Considérant ce qui suit :
1. Mme B... épouse D..., ressortissante arménienne, née le 2 juillet 1957, est entrée en France le 17 juillet 2011 accompagnée de son époux et de leurs deux filles nées le 6 février 1980 et le 8 septembre 1981. Les époux ont sollicité leur admission au séjour au titre de l'asile. Par une décision du 18 janvier 2012, l'office français de protection des réfugiés et apatrides a rejeté leur demande et, par une décision du 31 octobre 2013, la Cour nationale du droit d'asile a confirmé ce rejet. Mme D... interjette appel du jugement du 26 janvier 2021 par lequel le tribunal administratif de Lille a rejeté sa demande tendant à l'annulation de l'arrêté du 12 juin 2020 par lequel le préfet du Nord lui a refusé la délivrance d'un titre de séjour, lui a fait obligation de quitter le territoire français dans un délai de trente jours et a fixé le pays de destination de cette mesure.
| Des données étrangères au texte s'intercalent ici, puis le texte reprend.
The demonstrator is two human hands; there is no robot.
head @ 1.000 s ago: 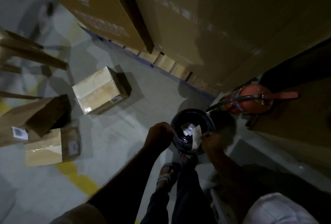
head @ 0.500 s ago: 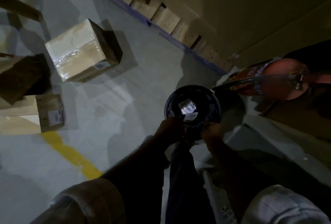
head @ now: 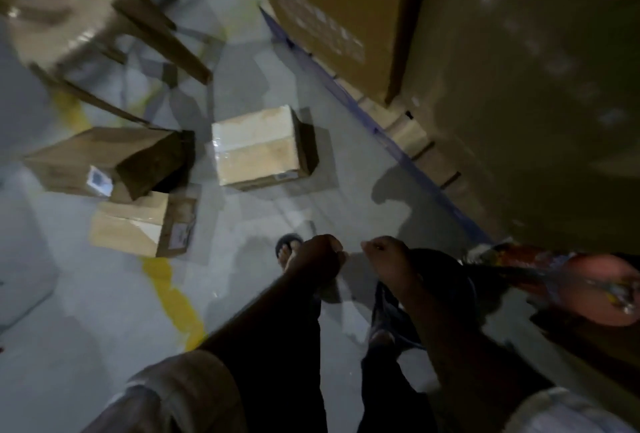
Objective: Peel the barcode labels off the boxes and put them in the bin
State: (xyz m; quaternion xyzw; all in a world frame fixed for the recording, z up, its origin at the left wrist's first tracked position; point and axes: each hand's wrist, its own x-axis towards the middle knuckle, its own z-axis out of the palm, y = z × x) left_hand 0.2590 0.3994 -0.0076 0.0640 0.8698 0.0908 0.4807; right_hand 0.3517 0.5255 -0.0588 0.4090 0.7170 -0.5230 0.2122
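Note:
Three cardboard boxes lie on the grey floor ahead. A taped box [head: 258,150] has a small label on its near side. A tipped box [head: 104,159] shows a white barcode label [head: 99,180]. A smaller box [head: 145,223] carries a label [head: 180,234] on its right face. My left hand [head: 320,256] and my right hand [head: 386,259] are both curled into loose fists, close together, with nothing visible in them. The dark round bin [head: 446,276] sits right behind my right hand, mostly hidden by it.
A red fire extinguisher [head: 581,280] lies at the right beside the bin. Tall cardboard cartons [head: 346,10] on a pallet stand along the right. Chair legs [head: 162,41] reach down at the upper left. A yellow floor line [head: 173,294] runs past my sandalled foot [head: 289,249].
The view has swung left from the bin towards the boxes. Both hands have come away from the bin's rim, and the white label seen in the right hand a second ago is gone.

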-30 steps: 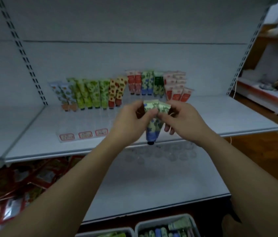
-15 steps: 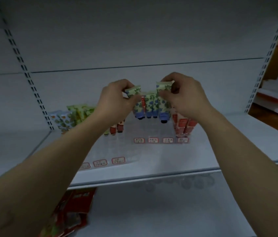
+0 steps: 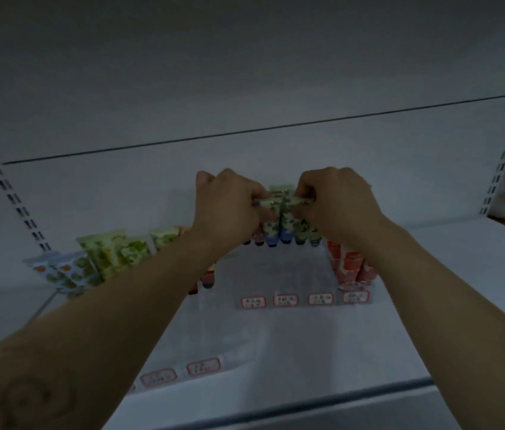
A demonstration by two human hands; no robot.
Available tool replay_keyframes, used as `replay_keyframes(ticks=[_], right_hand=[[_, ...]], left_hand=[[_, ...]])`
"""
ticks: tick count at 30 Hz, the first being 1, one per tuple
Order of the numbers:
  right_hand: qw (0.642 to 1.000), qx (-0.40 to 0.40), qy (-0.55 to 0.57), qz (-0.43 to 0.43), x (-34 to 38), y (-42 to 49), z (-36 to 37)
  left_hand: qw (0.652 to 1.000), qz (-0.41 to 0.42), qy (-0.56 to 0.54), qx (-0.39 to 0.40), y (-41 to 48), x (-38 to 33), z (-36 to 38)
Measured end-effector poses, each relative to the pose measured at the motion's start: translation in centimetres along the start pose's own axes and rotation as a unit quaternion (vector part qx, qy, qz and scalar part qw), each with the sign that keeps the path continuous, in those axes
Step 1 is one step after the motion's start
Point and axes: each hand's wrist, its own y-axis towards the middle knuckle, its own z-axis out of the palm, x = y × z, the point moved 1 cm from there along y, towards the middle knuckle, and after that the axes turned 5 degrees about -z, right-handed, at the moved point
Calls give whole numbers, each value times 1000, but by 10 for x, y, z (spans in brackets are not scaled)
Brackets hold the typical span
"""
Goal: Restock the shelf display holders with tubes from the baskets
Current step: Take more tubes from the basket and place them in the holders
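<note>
Left hand [image 3: 229, 206]: fingers curled in tight, pinching the flat crimped top of the left-hand tube [image 3: 269, 226]. Knuckles face the camera.

Right hand [image 3: 341, 206]: same deal, fingers and thumb bunched up and pinching the crimped top of the right-hand tube [image 3: 287, 223].

Which way the tubes point: both stand pretty much upright, long axis vertical, cap down and crimp up. The two crimped ends sit side by side between the hands, just about touching.

Where they are: at the back of the clear holder [image 3: 279, 277], right-centre on the white shelf [image 3: 446, 290], close to the back wall. Can't really tell if the caps are seated in the holder or just above it, it's dim and a bit blurry.

How they look: pale cream-green bodies with a dark blue-green berry or leaf print, blue caps at the bottom. Small squeezy tubes, hand cream kind of thing.

Neighbours: a couple of similar tubes with darker caps just to the right of the held pair, partly behind the right hand.

Red tubes [image 3: 350, 265]: bunched at the right end of the holder, under the right wrist.

Green tubes [image 3: 114, 252]: a leaning row off to the left, behind the left forearm.

Price labels [image 3: 286, 300]: red-bordered tags along the front of the holder, text unreadable.
</note>
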Motion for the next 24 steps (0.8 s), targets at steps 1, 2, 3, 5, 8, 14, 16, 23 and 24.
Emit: replay_keyframes(ticks=[1, 2, 3, 5, 8, 14, 16, 23, 24], right_hand=[[1000, 10, -20, -6, 1, 3, 0], [998, 23, -51, -14, 3, 5, 1], [996, 33, -86, -19, 5, 6, 2], [988, 25, -149, -24, 9, 7, 7], [978, 17, -209, -19, 11, 9, 14], [975, 43, -217, 4, 12, 22, 19], [979, 55, -198, -2, 15, 28, 19], [987, 73, -144, 1, 14, 29, 24], [986, 74, -151, -4, 13, 25, 24]], left_hand=[[1000, 10, 13, -4, 1, 2, 3], [1000, 18, 24, -8, 1, 4, 4], [999, 24, 30, -14, 2, 4, 5], [998, 36, 45, -14, 4, 4, 5], [996, 50, 78, -2, 5, 4, 4], [996, 29, 79, 33, 5, 4, 3], [996, 18, 74, 40, 7, 4, 2], [997, -12, 16, 80, 14, 4, 3], [997, -13, 10, 82, 15, 2, 4]])
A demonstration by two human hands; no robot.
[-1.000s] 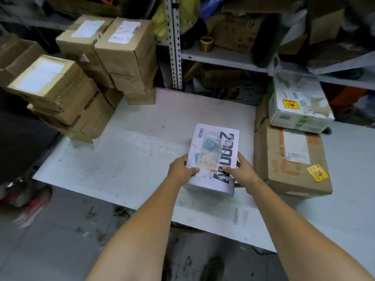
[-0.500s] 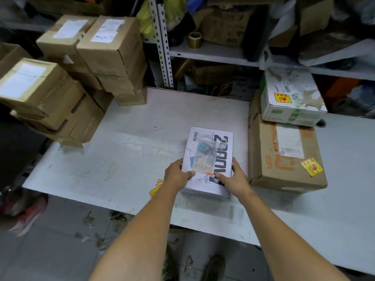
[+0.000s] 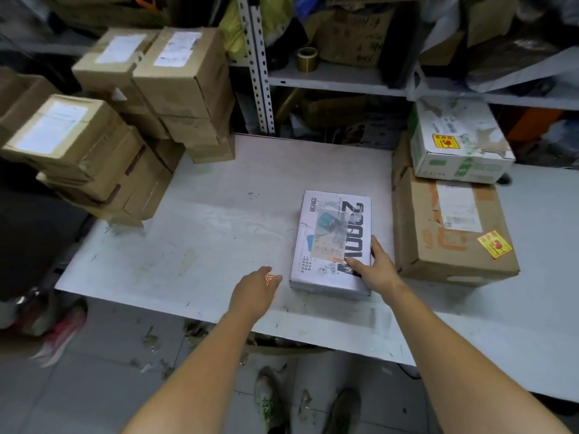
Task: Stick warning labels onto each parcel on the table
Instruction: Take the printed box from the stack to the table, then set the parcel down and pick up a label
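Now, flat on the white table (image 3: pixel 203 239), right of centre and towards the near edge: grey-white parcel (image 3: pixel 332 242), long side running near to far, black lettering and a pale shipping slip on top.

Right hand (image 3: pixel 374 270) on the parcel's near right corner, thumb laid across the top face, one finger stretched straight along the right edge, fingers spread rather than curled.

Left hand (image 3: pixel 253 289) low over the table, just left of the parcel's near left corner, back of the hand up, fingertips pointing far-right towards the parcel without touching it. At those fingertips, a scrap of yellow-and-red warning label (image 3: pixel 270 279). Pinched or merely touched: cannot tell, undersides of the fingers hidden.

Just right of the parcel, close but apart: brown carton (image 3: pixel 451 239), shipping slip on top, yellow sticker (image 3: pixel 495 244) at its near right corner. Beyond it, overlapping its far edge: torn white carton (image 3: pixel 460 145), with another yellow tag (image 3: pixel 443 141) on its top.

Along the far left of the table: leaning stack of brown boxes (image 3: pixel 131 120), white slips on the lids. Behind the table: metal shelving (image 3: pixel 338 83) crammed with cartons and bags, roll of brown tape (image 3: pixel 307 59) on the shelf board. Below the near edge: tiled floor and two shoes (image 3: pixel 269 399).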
Sans qu'il soit besoin d'examiner les autres moyens de la requête ;
2. Il ressort des pièces du dossier que Mme B... épouse D... réside en France, accompagnée de son époux, depuis neuf ans. Le refus de titre de séjour qui lui a été opposé le 15 janvier 2014 à la suite du rejet de sa demande d'asile n'a pas été accompagné d'une mesure d'éloignement en raison de son état de santé, Mme D... souffrant d'un syndrome anxio-dépressif sévère résultant d'un état de stress post-traumatique pour lequel elle bénéficie d'un traitement médicamenteux. L'intéressée s'est finalement vu délivrer un titre de séjour en qualité d'étranger malade valable du 23 septembre 2014 au 22 septembre 2015 tandis que son époux se voyait, pour l'accompagner, délivrer un titre de séjour en qualité de visiteur. Si Mme D... n'a pas obtenu le renouvellement de son titre de séjour en qualité d'étranger malade, elle a néanmoins déposé une nouvelle demande de titre de séjour en raison de son état de santé et s'est ainsi vu délivrer, jusqu'à la date de l'arrêté attaqué du 12 juin 2020, sans interruption, des récépissés de demande de titre de séjour. Il suit de là que jusqu'à la date de l'arrêté attaqué, Mme D... n'avait jamais fait l'objet d'une mesure d'éloignement et vivait en France depuis neuf ans sous couvert ou bien d'attestation de demande d'asile ou de récépissés de demande de titre de séjour, ou bien d'un titre de séjour, l'arrêté attaqué étant intervenu, en outre, plus d'un an et demi après l'avis du 14 novembre 2019 du collège des médecins de l'office français de l'immigration et de l'intégration. Dès lors, dans les circonstances particulières de l'espèce, en lui refusant la délivrance d'un titre de séjour et en l'obligeant à quitter le territoire français, le préfet du Nord doit être regardé comme ayant commis une erreur manifeste dans l'appréciation des conséquences de sa décision sur la situation de Mme D.... Par suite, l'appelante est fondée à soutenir que c'est à tort que les premiers juges ont rejeté sa demande tendant à l'annulation de l'arrêté du 12 juin 2020 par lequel le préfet du Nord lui a refusé la délivrance d'un titre de séjour, lui a fait obligation de quitter le territoire français dans un délai de trente jours et a fixé le pays de destination de cette mesure. Il convient donc de prononcer l'annulation du jugement du 26 janvier 2021 et l'annulation de l'arrêté du préfet du Nord du 12 juin 2020.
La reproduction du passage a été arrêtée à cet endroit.